There can be few issues which touch the twin human rights issues of the rule of law and the right to life more deeply than euthanasia. And yet, in a leading European Union country which vaunts its own commitment to the principle of human rights, euthanasia is widely and openly practiced, even though it is against the law.
Introduction
The Dutch seat of government, the Hague, was the place where the first steps were made towards establishing a system of international criminal law: the first attempt at creating a supranational security system was made at the International Peace Conference in the Hague, while a series of conventions on the laws of war were signed at the Hague between 1904 and 1907, marking the preliminary building-blocks for a supranational legal system. Now, the Dutch city is once again in the vanguard of international criminal law, as it hosts the International Criminal Tribunal for the former Yugoslavia, the court which is expected to give rise, in time, to the International Criminal Court with universal jurisdiction.
Despite this, there are serious grounds for concern that the internationally famous Dutch toleration of euthanasia contradicts the very principles to which the Dutch have proclaimed themselves attached for a century. The Dutch parliament is currently considering a bill to bring the law into line with a quarter of a century of official toleration of euthanasia. However, even this regularization of the legal situation leaves open the more fundamental issues of the right to life and its potential infringement.
A history of Dutch euthanasia
The Netherlands is one of the most self-consciously secular and progressive countries in the world. It is notorious for having pushed back the boundaries of accepted morality on matters like drugs and sex, and its largest city, Amsterdam, is famous the world over for its live sex theatres and for the open consumption of cannabis. The same attitude applies to euthanasia and to the related question of assisted suicide. The Dutch often argue that they are prepared to debate matters which are elsewhere taboo “even though euthanasia and assisted suicide are very often discussed in other countries, only with the result that most countries come to the opposite conclusion from the Dutch.
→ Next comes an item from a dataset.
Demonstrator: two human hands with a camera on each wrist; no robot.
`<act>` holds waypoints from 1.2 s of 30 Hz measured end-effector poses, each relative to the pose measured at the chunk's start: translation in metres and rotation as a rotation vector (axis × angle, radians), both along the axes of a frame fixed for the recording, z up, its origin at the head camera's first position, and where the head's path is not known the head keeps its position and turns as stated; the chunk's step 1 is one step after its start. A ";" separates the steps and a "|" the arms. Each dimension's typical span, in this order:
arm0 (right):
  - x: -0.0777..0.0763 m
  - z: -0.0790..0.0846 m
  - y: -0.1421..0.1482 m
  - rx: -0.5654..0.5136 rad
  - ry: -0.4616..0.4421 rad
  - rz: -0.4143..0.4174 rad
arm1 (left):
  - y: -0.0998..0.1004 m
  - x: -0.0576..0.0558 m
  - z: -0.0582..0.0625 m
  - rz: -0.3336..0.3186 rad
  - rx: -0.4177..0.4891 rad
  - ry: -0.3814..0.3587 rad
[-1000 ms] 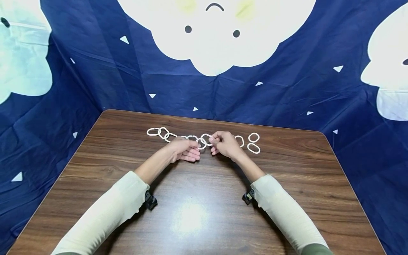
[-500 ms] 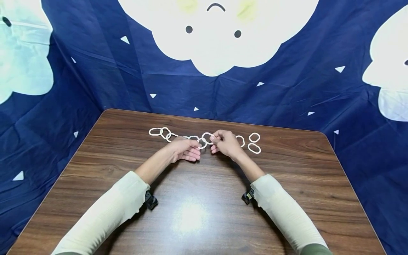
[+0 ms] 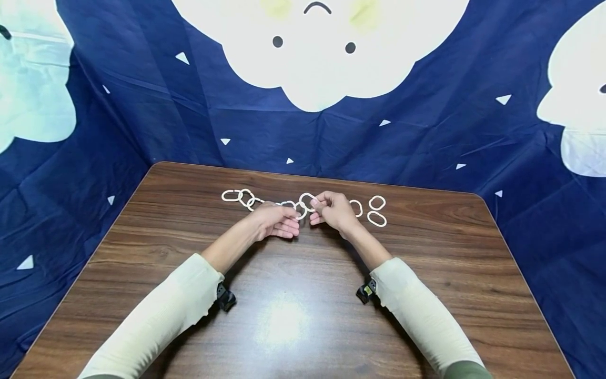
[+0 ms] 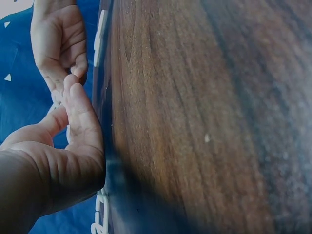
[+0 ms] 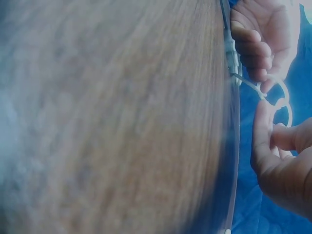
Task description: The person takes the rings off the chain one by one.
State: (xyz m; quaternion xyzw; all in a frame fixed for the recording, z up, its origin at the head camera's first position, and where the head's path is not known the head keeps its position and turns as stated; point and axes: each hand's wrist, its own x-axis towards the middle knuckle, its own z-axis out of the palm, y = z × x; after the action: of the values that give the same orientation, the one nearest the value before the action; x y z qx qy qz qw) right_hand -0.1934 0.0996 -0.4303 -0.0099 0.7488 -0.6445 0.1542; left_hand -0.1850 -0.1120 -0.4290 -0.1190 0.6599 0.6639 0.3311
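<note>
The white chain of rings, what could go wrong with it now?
The ring pinched in the right hand is thin, so it might slip. The chain runs along the table to the left hand, so a hard tug might drag it or pull it apart. Another ring lies close by the right hand, so a bump might push it away.

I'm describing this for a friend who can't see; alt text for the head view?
A person's left hand and right hand pinch adjoining links of a white chain near the far edge of a brown wood-grain table. Three more white links lie to the right; a blue cloth printed with clouds hangs behind.
</note>
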 end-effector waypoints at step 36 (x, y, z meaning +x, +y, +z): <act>-0.003 0.002 0.022 0.022 -0.046 -0.049 | 0.001 0.000 0.003 -0.026 -0.024 0.004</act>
State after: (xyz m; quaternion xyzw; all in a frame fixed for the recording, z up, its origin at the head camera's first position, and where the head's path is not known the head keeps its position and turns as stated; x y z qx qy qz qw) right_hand -0.1968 0.1212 -0.4284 0.0247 0.7522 -0.6399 0.1555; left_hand -0.1845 -0.1113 -0.4259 -0.1133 0.6700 0.6518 0.3369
A landmark in the euthanasia debate came in 1969, with the publication of "Medical Power and Medical Ethics" by J. H. van den Berg. The author argued in favour of voluntary and involuntary euthanasia: he also said that society should shake off the shackles of old morality and embrace new moral values instead. Van den Berg did not flinch from pushing his theories to the limit, such as when he called for the killing of elderly demented people. (Such theories were not advanced in the Netherlands alone: similar moral arguments were advanced in an article in California Medicine from 1970, reprinted below.)
The book sparked a lively debate which has continued ever since, with the proponents of euthanasia demanding, and obtaining, ever greater concessions. In 1973, a doctor put an end to her mother's life and was given a one week suspendedentence: ever since then, the practice of euthanasia has been officially tolerated in the Netherlands, albeit within a legal grey area.
In 1982, a State Committee on euthanasia was created. Composed of medical and legal experts, it laid down guidelines for euthanasia and assisted suicide. The following year, the first attempt was made to remove the criminal provisions against euthanasia and assisted suicide from the Dutch legal code. Attempts were made again in 1986. Like previous attempts, they failed but the practice continued along the guidelines laid down by the State Committee. Tens of thousands of people have been given euthanasia in this period.
Now, for the first time in decades, the majority coalition in the Dutch parliament contains no Christian Democrats. The government is therefore moving to pass legislation which would bring the legal position into line with the practice. It is therefore expected that, by this autumn, the Netherlands may be the first country in the world formally to legalize euthanasia.